# [Instructions for the task]
Start the copy at the line containing "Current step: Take" and run it through the last line of the records. Repeat each line exactly; omit pictures.

# [Recorded information]
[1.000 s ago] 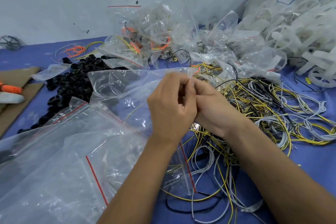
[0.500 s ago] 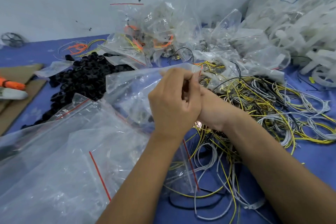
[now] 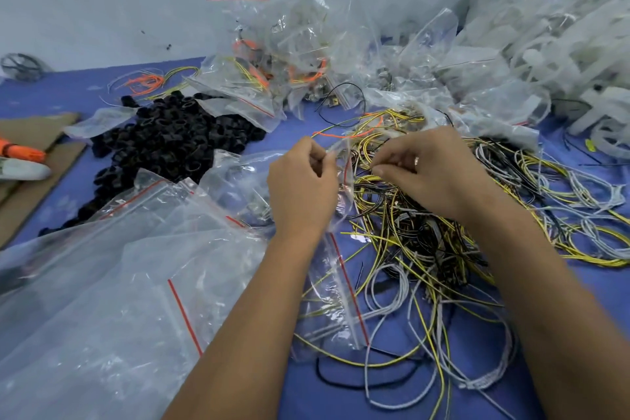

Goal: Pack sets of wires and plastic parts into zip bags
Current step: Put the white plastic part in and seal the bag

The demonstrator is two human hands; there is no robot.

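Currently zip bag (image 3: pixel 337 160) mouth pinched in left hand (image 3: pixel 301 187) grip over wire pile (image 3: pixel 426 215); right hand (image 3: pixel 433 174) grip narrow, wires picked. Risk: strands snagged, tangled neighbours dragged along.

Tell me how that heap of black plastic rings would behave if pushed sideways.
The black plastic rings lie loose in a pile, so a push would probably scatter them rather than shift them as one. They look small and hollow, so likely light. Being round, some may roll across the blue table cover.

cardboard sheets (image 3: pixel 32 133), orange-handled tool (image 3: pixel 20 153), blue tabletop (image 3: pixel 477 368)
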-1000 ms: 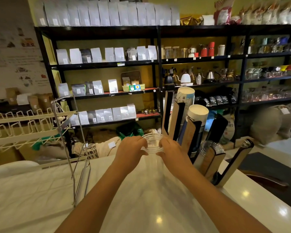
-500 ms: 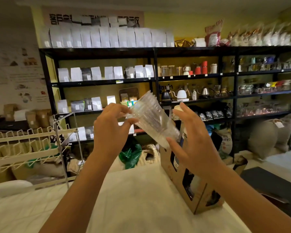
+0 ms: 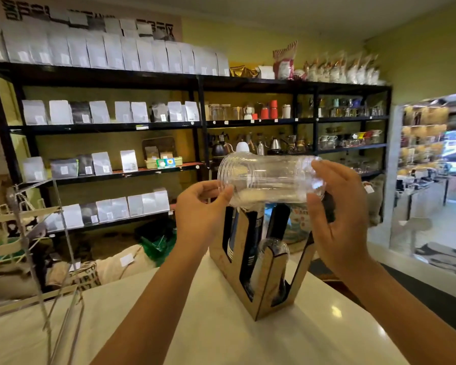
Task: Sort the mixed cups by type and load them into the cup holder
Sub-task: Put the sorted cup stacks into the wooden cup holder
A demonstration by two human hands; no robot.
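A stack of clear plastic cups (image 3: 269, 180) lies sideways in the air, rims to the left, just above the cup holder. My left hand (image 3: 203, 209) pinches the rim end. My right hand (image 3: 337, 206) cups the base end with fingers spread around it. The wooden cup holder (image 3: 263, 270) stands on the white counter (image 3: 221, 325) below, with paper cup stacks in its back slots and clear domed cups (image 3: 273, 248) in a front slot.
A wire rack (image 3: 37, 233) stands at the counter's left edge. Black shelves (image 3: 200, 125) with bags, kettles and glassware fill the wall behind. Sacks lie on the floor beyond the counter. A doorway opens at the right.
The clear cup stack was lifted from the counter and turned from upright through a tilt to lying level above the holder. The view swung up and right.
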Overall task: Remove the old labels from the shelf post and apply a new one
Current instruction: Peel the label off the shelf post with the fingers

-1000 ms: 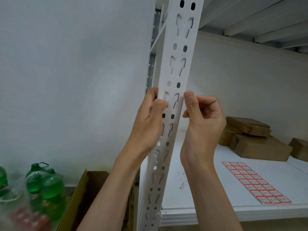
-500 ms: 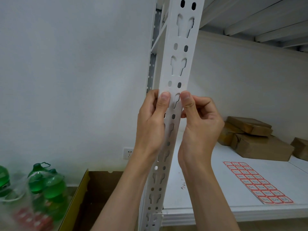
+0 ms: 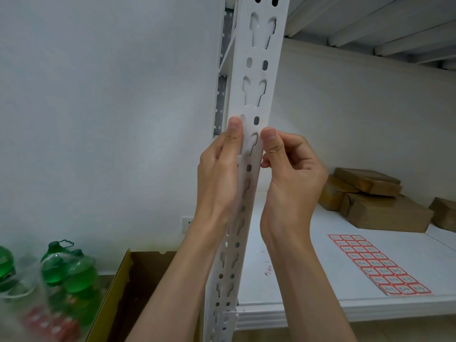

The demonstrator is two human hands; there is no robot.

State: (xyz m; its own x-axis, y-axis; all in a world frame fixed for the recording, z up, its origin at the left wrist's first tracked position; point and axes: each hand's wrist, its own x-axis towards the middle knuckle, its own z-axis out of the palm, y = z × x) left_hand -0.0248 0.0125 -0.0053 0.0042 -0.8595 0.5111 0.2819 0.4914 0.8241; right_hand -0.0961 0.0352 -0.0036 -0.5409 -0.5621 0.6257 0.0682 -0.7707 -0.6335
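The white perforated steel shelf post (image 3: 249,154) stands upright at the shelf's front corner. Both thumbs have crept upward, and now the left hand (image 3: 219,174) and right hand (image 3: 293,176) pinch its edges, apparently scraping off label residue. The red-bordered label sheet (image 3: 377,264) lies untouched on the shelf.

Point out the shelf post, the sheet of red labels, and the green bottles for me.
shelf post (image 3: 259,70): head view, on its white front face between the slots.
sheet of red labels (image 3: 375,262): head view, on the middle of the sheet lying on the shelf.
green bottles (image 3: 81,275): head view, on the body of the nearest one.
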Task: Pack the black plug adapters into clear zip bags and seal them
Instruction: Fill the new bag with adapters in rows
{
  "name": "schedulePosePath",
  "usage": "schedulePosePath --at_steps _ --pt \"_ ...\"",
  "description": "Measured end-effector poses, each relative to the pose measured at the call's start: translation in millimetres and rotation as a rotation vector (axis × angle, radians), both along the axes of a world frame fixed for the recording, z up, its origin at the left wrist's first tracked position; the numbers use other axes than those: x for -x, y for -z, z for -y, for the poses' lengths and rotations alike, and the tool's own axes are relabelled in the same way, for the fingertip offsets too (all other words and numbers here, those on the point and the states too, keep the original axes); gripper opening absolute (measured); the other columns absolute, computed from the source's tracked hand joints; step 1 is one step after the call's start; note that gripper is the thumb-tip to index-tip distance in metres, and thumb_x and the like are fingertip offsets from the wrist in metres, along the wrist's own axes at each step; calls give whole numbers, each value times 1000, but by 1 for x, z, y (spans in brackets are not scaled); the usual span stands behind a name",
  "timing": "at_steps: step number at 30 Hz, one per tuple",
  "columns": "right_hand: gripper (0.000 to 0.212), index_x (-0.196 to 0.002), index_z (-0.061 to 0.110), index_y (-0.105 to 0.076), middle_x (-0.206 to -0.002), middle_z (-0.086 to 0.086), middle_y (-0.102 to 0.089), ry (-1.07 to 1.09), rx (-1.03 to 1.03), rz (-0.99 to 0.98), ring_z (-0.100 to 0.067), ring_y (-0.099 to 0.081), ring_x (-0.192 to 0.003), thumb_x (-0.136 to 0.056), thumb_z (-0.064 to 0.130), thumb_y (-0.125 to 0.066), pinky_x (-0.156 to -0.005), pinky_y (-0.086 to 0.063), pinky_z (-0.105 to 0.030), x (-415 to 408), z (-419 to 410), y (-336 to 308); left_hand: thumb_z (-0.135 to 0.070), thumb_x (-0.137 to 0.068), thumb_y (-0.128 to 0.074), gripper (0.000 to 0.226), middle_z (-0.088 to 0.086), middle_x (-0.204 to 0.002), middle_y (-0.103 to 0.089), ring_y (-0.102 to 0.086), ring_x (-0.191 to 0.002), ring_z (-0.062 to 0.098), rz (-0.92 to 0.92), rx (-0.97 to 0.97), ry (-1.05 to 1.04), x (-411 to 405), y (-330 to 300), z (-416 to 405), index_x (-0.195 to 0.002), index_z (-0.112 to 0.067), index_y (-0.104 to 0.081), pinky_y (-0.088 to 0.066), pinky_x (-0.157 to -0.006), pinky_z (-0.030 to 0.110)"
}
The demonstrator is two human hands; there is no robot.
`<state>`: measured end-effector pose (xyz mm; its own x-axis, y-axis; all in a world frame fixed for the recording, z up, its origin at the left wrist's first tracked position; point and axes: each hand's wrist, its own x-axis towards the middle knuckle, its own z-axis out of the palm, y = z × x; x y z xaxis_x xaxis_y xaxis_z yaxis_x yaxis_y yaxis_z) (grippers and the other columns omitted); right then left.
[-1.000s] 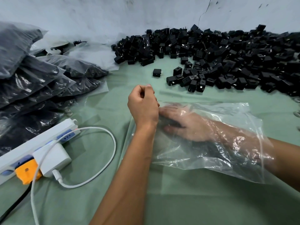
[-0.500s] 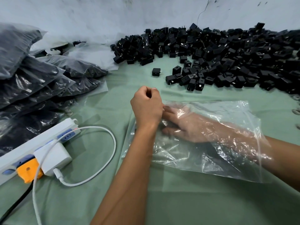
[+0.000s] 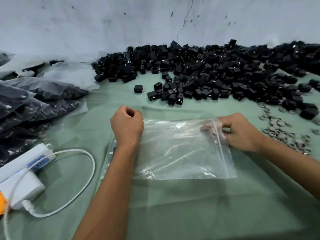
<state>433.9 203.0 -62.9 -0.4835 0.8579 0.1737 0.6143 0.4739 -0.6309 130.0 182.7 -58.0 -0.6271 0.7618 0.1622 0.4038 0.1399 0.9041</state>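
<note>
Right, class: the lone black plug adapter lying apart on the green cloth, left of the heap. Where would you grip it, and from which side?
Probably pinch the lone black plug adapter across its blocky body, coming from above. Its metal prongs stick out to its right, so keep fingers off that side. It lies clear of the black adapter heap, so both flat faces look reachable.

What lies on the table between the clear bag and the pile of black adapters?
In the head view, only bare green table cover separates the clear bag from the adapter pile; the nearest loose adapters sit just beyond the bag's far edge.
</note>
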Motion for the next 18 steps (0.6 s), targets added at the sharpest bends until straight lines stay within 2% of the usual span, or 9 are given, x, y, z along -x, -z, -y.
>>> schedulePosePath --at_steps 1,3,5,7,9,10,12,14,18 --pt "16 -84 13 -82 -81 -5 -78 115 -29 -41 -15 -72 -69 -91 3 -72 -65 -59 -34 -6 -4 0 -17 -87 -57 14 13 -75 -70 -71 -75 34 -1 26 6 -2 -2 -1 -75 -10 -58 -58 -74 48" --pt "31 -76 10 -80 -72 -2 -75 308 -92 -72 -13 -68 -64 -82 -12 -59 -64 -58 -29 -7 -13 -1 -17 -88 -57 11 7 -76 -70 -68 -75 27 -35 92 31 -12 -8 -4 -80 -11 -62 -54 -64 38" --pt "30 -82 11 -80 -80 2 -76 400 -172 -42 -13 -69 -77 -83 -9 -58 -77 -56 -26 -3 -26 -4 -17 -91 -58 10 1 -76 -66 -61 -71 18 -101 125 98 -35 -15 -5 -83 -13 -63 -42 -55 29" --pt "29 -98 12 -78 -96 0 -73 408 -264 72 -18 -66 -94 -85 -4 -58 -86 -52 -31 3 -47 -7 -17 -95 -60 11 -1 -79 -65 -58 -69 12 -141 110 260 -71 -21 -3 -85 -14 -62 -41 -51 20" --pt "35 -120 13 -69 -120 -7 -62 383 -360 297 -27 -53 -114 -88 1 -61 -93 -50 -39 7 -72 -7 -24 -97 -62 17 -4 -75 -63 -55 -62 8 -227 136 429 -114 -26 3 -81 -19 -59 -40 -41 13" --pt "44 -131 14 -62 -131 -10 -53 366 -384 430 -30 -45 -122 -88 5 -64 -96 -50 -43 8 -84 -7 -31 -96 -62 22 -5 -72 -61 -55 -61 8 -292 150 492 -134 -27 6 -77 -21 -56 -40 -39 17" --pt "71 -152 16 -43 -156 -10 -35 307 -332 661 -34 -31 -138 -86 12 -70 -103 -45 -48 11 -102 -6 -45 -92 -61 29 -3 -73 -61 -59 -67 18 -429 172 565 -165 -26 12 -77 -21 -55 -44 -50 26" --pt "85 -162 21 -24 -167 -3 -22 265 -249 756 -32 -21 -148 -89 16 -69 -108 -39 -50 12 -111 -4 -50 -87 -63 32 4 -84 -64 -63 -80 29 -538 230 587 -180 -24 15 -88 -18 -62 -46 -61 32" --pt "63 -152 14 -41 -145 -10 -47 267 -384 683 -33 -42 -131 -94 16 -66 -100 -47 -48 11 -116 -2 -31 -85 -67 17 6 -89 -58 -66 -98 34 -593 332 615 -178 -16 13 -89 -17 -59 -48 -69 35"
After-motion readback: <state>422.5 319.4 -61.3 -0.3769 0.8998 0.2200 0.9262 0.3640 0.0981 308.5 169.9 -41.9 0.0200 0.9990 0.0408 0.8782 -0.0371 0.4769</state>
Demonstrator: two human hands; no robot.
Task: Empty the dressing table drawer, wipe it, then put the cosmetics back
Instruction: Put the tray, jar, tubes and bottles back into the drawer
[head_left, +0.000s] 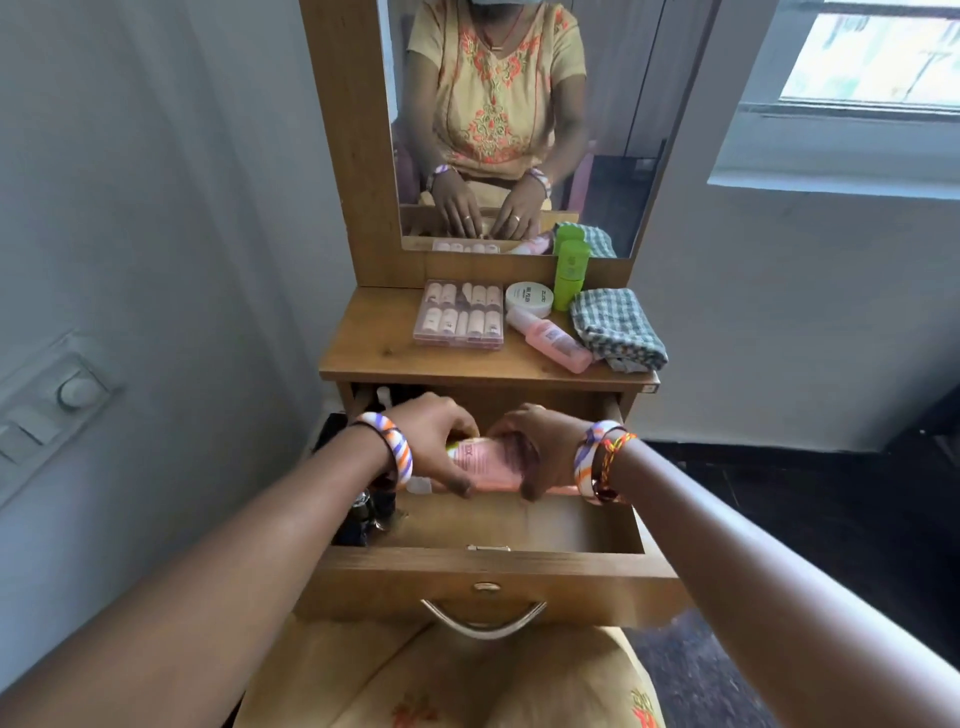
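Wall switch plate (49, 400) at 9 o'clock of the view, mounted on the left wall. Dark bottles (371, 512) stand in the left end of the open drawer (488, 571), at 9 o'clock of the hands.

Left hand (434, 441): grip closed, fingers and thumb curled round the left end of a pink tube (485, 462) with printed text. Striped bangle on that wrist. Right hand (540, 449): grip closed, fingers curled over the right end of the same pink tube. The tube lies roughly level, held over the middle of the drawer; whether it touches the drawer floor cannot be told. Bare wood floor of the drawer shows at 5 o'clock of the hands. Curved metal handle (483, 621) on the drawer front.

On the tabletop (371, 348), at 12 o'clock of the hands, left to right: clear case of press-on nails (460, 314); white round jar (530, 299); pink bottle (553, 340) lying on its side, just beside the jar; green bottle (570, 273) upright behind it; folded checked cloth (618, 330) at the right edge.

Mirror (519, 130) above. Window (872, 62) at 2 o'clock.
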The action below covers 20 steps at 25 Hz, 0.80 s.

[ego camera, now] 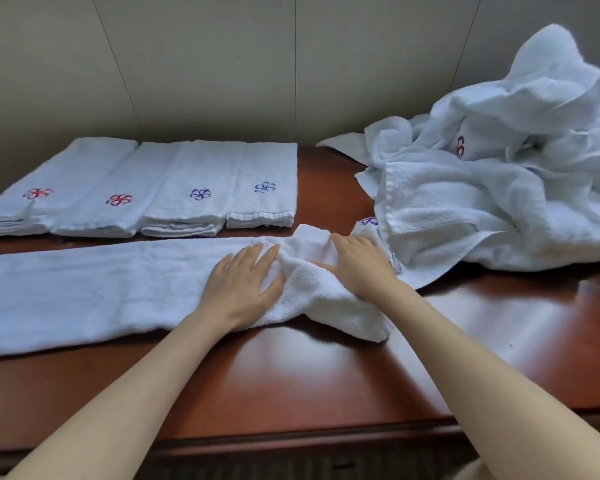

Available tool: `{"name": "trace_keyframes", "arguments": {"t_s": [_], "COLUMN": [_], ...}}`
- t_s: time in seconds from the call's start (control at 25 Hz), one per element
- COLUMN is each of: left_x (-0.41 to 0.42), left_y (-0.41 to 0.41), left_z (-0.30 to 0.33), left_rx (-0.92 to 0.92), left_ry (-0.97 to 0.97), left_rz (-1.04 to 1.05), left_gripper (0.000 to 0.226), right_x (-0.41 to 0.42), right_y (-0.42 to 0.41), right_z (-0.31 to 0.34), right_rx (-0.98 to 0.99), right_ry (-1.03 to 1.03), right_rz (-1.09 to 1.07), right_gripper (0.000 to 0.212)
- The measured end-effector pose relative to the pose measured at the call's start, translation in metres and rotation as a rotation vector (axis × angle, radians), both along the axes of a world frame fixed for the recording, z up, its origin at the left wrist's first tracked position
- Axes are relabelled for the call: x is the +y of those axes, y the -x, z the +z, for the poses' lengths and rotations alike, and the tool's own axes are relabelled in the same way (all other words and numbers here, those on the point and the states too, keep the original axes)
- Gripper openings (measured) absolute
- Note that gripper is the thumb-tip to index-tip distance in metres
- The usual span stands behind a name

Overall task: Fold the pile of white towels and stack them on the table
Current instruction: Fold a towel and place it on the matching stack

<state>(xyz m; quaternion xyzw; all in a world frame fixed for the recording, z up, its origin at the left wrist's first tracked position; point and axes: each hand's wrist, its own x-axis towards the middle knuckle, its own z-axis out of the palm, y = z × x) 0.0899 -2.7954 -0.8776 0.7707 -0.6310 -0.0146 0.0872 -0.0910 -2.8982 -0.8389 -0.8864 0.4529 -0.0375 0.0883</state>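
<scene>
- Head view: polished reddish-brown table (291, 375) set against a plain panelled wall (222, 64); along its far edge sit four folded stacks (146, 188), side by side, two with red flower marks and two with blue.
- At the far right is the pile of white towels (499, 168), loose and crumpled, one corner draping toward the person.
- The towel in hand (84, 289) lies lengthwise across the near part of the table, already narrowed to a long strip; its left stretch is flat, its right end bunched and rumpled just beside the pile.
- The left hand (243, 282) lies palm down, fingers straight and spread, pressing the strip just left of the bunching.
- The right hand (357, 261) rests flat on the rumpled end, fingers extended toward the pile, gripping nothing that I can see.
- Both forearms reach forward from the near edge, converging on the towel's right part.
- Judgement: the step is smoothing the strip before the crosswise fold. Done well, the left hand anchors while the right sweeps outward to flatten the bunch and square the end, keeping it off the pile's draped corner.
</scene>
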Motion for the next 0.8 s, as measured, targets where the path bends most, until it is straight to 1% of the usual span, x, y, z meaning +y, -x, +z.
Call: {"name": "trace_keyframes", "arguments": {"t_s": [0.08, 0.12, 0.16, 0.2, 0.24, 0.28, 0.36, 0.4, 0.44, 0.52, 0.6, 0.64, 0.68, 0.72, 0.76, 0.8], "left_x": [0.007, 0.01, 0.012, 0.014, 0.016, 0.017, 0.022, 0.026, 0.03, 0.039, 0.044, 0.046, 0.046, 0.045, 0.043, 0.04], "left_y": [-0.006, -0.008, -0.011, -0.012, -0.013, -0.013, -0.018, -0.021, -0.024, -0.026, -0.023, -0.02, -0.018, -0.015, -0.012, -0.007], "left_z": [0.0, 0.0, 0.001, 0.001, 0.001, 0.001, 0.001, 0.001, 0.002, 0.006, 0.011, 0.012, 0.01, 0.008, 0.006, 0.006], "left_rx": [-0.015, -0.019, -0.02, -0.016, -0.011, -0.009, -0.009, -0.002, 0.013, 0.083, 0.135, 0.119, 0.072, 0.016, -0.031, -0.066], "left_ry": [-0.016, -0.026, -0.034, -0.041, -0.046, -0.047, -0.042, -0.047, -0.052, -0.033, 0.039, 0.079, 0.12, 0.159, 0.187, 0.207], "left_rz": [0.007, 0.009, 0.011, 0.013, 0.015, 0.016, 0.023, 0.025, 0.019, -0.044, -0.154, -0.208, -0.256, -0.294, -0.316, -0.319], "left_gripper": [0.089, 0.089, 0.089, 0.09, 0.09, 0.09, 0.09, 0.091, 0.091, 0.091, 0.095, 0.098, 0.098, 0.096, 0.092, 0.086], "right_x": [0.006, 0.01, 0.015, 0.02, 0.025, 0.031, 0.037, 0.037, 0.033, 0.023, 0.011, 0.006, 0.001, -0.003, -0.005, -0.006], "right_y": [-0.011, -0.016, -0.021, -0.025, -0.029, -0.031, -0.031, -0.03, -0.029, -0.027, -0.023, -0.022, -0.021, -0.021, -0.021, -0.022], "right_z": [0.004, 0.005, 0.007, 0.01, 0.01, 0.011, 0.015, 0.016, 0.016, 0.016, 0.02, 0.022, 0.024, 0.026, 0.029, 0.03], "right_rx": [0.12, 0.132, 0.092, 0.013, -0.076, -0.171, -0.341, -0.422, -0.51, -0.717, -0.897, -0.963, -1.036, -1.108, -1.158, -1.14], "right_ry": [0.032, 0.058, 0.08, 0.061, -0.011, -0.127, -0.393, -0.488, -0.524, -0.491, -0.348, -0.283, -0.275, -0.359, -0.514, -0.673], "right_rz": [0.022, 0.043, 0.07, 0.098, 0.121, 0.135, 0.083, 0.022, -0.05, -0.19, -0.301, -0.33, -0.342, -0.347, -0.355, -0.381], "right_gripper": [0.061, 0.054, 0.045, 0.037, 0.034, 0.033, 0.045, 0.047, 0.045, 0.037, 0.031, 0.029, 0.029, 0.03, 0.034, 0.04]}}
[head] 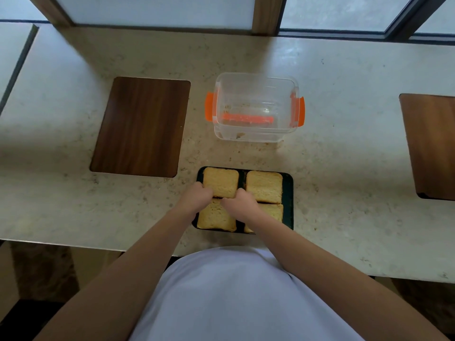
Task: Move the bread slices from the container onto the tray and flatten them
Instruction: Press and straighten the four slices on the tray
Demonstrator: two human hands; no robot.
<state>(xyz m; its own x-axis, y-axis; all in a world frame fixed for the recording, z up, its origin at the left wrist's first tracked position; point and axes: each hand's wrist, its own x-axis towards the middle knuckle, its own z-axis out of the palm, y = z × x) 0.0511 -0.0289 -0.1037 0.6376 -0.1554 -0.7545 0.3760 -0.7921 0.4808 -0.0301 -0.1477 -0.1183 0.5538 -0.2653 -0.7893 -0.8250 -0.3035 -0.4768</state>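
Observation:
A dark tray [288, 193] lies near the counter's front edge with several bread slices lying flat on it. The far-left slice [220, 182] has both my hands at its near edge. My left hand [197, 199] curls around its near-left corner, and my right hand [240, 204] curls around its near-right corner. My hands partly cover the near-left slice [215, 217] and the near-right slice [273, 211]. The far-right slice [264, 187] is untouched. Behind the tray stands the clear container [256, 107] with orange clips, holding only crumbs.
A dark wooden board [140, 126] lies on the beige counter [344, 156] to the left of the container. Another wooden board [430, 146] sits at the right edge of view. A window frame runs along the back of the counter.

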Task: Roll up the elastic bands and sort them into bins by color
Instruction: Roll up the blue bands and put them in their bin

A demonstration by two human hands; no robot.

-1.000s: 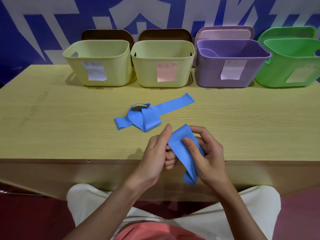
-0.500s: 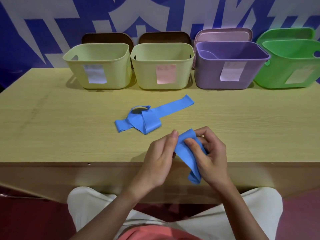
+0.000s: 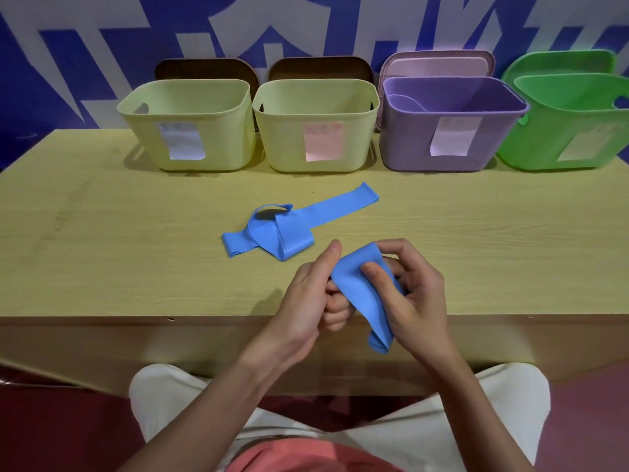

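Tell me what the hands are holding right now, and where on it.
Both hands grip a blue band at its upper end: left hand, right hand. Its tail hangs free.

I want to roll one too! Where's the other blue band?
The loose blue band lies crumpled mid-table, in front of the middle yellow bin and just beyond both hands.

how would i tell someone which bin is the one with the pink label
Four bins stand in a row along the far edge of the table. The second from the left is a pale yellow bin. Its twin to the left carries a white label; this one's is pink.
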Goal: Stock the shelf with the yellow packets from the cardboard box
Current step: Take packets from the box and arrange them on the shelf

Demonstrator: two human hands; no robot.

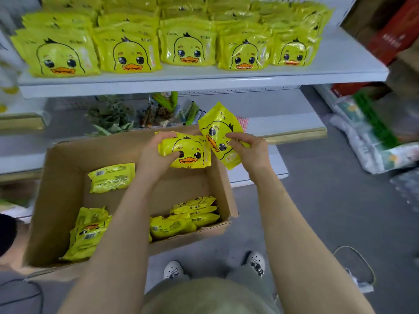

# [Output]
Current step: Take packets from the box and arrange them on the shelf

Demonstrator: two human hands; no robot.

The required output has now been supplied.